4 signals that Excel is no longer enough for your company
Many production plants in Katowice and the surrounding areas started with a simple spreadsheet to track orders. The problem arises when the .xlsx file swells to 47 MB, and opening it on an office computer on ul. Mariacka takes exactly 3.2 minutes. When data starts disappearing and formulas break, the shop floor loses money because no one knows how much material is actually left in the warehouse.
The cursed message: File is read-only
In a small manufacturing company with 14 employees, Excel often becomes a bottleneck at the least expected moment. Imagine Tuesday, 9:15 AM, when the purchasing lady urgently needs to add a sheet metal delivery, and the warehouseman is checking stock levels in the same file. Access lockout causes work to stop for 14 minutes until one of the employees closes the program window. This isn't just annoying; it's a concrete waste of time, which on a monthly scale translates to about 11 man-hours wasted just waiting for data access.
The situation worsens when someone forgets to close the sheet before going on a breakfast break from 10:00 to 10:30 AM. The rest of the team then only sees information that the document is being edited by another user. At Silesia Growth Hub, we've seen cases where companies created 7 different copies of the same file, each labeled 'v2', 'v3-final', or 'copy-corrected'. After a week, no one knew which version contained the current October 2024 supplier prices, which led to an error in order pricing for 3,800 PLN net.
The system should make work easier, not add more clicking on error messages.

Formulas that no one can fix
Sheets built over years have a tendency that their authors often no longer work at the company. In March 2023, one of our metal industry clients realized that their key table for calculating material waste had an error in row 156. It turned out the sum didn't account for technological allowance because someone accidentally moved a bracket in the formula three months earlier. Because of this one error, the company purchased 12% too little material, which halted production of 47 series parts for a full two working days.
Manual data entry is asking for trouble, especially when a sheet has 83 columns. Even the most careful office worker starts making typos after 4 hours of staring at a monitor. Entering a comma instead of a dot in a unit price can make the final report show a profit where there is actually a loss. Numbers don't lie if you know how to read them, but in Excel, it's too easy to accidentally overwrite them without leaving a trace of who made the change in cell B127 and when.
Floor data doesn't match the office data
The shop floor must earn, not stand idle, and for it to earn, the foreman needs to know exactly what is happening on the machines in real-time. In a traditional Excel-based model, data from production reaches the office with a delay usually ranging from 4 to 6 hours. The manager enters results from paper sheets into the computer only at the end of the shift, around 3:30 PM. This means management makes decisions based on information that is already outdated by at least half a working day.
A lack of synchronization causes a salesman to promise a customer a January 12th completion date, not knowing that the CNC machine had a breakdown in the morning and suffered a 3-hour downtime. If the data were in a database connected to a shop floor terminal, the delay information would hit the system in 45 seconds. Excel cannot pull data from sensors or barcode readers itself without complex macros that break with every Windows update anyway.
No more manual transcription of data from sheets to tables after hours.

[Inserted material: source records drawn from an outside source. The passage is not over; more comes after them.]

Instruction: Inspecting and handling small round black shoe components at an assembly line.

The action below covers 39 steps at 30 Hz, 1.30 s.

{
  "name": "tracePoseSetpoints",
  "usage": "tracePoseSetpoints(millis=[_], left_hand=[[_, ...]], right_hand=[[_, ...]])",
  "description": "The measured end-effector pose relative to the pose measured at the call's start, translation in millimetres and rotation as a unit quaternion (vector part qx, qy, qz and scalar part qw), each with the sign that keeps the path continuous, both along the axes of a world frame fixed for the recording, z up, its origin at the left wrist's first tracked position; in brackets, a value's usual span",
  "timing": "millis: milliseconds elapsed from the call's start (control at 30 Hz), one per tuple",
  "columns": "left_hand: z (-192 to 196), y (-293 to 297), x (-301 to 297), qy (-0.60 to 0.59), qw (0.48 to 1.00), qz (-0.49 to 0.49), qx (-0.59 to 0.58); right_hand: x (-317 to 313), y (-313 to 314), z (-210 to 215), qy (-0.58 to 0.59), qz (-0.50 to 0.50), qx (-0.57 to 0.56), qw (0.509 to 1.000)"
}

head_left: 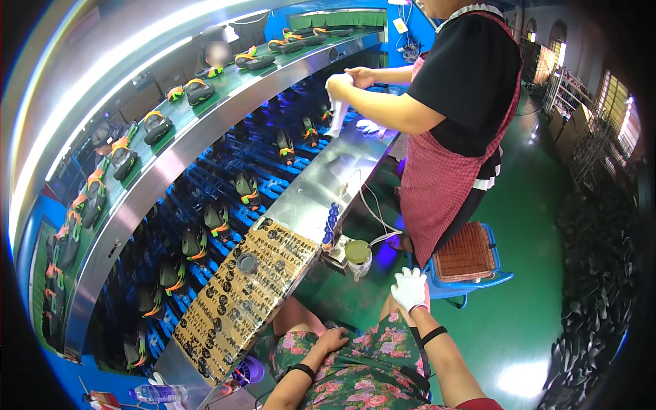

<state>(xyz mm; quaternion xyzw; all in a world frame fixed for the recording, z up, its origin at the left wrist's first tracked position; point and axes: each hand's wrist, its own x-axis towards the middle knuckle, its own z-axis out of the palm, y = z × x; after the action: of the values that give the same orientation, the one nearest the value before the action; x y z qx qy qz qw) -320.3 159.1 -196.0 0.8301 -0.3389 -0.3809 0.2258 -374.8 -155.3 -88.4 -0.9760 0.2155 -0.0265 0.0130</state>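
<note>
My bare left hand (333, 340) lies on my lap over a dark green flowered apron (369, 362), holding nothing, fingers laid out on the cloth. A white glove covers my right hand (409, 290), which rests on my right knee with its fingers apart. In front of me a metal bench has a tape-covered brown board (225, 311) on it. A small dark round dish (247, 263) sits on that board. Past the bench, several dark shoe parts with orange and green straps (217, 220) stand on a lower conveyor with blue rollers (263, 184).
More strapped shoes (157, 126) line a raised green conveyor. A co-worker (451, 123) stands at the bench's far end, holding white cloth (337, 113). A blue chair (468, 283), a yellowish cup (357, 252), a blue flexible hose (331, 222) and a plastic bottle (156, 393) are nearby.
</note>
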Motion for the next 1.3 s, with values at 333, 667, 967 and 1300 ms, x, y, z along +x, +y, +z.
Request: tracePoseSetpoints(millis=[333, 667, 967, 1300], left_hand=[[-6.5, 3.2, -0.7, -0.008, 1.0, 0.005, -0.018], [-3.3, 0.8, 1.2, -0.001, 1.0, 0.01, -0.019], [6.4, -0.9, -1.6, -0.005, 1.0, 0.012, -0.003], [3.8, 0.2, -0.5, -0.001, 1.0, 0.009, 0.0]], right_hand=[[0.7, 2.7, 4.2, -0.001, -0.001, 0.004, 1.0], [2.0, -1.4, -0.2, -0.025, 0.003, 0.017, 1.0], [-0.8, -2.6, -6.3, -0.032, 0.006, 0.017, 0.999], [0.0, -2.3, -4.2, -0.035, 0.007, 0.012, 0.999]])
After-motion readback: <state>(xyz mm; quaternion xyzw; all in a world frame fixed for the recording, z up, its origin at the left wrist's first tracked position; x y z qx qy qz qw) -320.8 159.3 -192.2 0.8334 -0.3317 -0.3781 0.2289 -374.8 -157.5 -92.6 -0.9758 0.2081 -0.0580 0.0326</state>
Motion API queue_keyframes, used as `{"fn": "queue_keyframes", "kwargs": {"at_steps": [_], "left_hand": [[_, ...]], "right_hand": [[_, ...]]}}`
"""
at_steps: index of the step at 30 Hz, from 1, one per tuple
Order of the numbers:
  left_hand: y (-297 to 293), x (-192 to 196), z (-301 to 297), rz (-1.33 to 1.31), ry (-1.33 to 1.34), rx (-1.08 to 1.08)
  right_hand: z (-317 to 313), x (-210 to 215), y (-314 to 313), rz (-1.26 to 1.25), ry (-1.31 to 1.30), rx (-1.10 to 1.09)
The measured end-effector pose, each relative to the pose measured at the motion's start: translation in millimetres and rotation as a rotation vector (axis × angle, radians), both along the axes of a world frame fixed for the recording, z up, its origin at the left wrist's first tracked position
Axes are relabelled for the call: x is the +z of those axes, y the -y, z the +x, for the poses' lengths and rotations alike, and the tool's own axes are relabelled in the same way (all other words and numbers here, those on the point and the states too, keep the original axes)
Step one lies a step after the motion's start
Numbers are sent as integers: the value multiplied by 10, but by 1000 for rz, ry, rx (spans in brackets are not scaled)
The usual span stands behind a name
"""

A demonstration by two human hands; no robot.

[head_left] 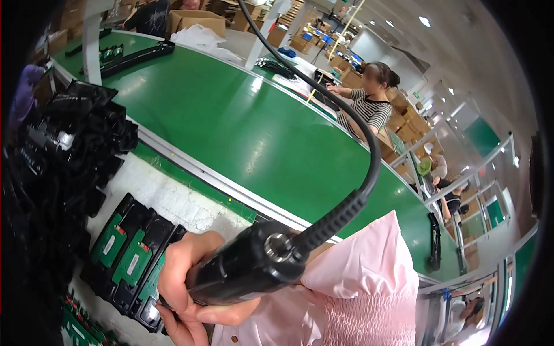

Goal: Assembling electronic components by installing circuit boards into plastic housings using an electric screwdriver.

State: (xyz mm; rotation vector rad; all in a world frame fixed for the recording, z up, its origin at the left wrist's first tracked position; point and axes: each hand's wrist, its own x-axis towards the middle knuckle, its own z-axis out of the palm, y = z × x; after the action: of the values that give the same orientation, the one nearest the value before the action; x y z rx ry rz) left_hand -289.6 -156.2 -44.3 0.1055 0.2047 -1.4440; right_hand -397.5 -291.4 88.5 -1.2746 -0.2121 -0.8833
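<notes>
My right hand (183,277) is closed around a black electric screwdriver (248,266), seen from its rear end. Its thick black cable (352,124) arcs up over the belt to the top of the view. A pink sleeve (358,288) covers my forearm at the lower right. Just left of and below the hand lie three black housings with green circuit boards (130,259) side by side on the white worktop (167,196). The tool's tip is hidden behind my hand. My left hand is out of view.
A pile of black plastic parts (75,144) fills the left side. Loose green boards (81,328) lie at the lower left. Beyond runs a green conveyor belt (248,132) carrying long black parts (135,57). A person in a striped shirt (369,106) works across it, near cardboard boxes (196,20).
</notes>
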Motion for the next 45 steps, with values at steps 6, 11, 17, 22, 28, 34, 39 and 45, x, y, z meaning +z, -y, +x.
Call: {"fn": "queue_keyframes", "kwargs": {"at_steps": [6, 11, 17, 22, 28, 34, 39, 45], "left_hand": [[944, 823, -488, -145, -145, 170], [1188, 1386, -880, -862, -565, 600], [1355, 1257, -952, -1105, -666, 621], [535, 774, -500, -276, -132, 200], [60, 147, -210, 274, 115, -63], [54, 117, -174, 142, 332, -207], [-4, 125, -169, 159, 254, -80], [-77, 16, -143, 93, 273, -89]], "right_hand": [[-87, -9, 28, -36, 61, -105], [40, 88, -85, 23, -67, 20], [108, -244, -37, -10, -133, -199], [237, -84, -52, -143, -145, -335], [458, -264, 121, -99, -133, -153], [617, -235, 64, -106, -290, -119], [858, -367, 96, -43, -266, 200], [1041, -454, -188, -48, -325, -36]]}}
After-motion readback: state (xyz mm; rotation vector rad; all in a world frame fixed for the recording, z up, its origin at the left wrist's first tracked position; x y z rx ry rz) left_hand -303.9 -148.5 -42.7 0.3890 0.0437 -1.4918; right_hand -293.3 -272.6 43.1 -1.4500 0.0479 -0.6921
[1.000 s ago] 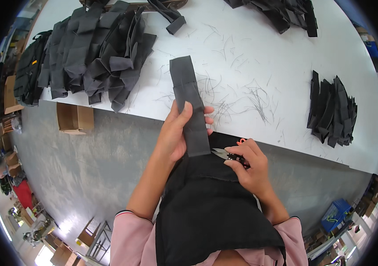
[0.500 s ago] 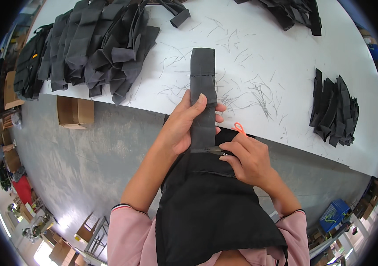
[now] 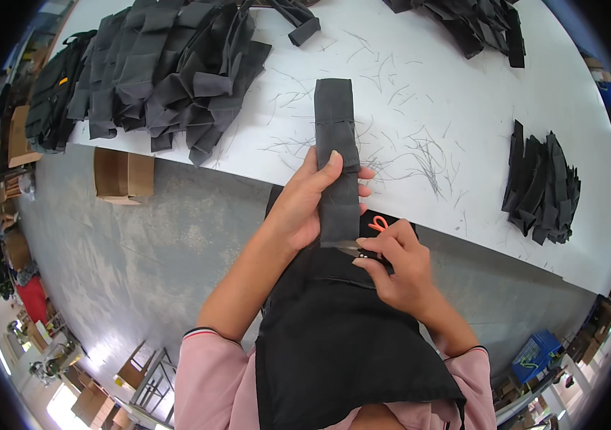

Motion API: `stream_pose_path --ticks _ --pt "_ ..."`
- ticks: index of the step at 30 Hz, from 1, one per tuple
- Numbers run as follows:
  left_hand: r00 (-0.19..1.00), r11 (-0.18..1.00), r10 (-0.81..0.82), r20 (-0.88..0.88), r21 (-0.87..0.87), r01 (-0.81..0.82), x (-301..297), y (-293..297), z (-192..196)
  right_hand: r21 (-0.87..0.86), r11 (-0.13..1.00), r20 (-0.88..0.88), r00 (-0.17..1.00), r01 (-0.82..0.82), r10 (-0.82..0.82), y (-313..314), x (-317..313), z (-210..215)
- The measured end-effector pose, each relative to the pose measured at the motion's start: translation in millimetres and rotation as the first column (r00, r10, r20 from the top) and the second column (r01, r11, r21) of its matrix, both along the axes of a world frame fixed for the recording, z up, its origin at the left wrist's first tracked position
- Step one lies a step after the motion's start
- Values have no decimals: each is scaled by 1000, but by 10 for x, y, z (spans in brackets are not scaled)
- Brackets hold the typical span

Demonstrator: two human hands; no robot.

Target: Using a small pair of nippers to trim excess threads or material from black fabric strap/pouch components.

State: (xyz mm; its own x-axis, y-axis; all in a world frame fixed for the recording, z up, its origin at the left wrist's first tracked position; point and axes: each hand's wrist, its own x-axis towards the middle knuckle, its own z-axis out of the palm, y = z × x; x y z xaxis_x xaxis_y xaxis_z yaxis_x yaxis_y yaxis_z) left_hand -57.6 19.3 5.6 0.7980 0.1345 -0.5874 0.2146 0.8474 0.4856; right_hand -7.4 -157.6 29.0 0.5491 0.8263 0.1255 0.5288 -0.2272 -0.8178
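My left hand point(image 3: 304, 195) is closed round a long black fabric strip point(image 3: 335, 136), thumb on top and fingertips showing past its right edge. The strip runs upright over the front edge of the table, with a fold across it near my thumb. In my right hand point(image 3: 406, 266) is a pair of thread snips point(image 3: 368, 254), with an orange loop point(image 3: 378, 223) sticking out above the fingers. Its metal blades point left and lie at the strip's lower end. Whether they touch a thread there I cannot tell. Below both hands hangs my black apron point(image 3: 348, 337).
Loose thread ends point(image 3: 420, 161) are scattered over the white table point(image 3: 463, 93). A large heap of black strips point(image 3: 169, 79) lies at the left beside a black bag point(image 3: 54, 100). Smaller piles lie right point(image 3: 543, 186) and far right point(image 3: 474, 25). A cardboard box point(image 3: 125, 174) stands on the floor.
The view has shifted slightly. My left hand keeps its hold on the strip; in my right hand the snips have turned a little, their blades showing less across the strip's lower end.
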Motion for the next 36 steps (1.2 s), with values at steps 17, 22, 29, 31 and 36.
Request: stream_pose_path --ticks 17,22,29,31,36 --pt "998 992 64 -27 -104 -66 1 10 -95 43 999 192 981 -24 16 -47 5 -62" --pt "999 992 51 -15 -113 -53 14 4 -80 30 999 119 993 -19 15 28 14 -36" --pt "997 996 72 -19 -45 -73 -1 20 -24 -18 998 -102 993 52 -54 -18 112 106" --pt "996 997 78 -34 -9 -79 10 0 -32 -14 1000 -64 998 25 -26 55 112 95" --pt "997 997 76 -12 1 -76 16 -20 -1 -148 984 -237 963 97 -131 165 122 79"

Reporting takes longer than the work itself
Preparing a monthly report for the boss shouldn't take all Friday. We've encountered a situation where an analyst had to spend 8.5 hours every month copying data from 4 different source files to create a single profitability chart. Such work is purely mechanical and brings no value to the company's growth. In a modern analytical system we implement in Katowice, the same report is generated in 19 seconds after clicking one button, because the data is already appropriately segregated in the database.
If your employees spend more time formatting cells and coloring rows than drawing conclusions from numbers, it's a sign the tool is overwhelming them. Excel is a great calculator, but a terrible production management system. With 156 active orders per month, trying to manage everything in one sheet is like steering a large ship with an oar. Sometimes you just have to switch to an engine to avoid falling behind competitors from Sosnowiec or Gliwic who have long since embraced automation.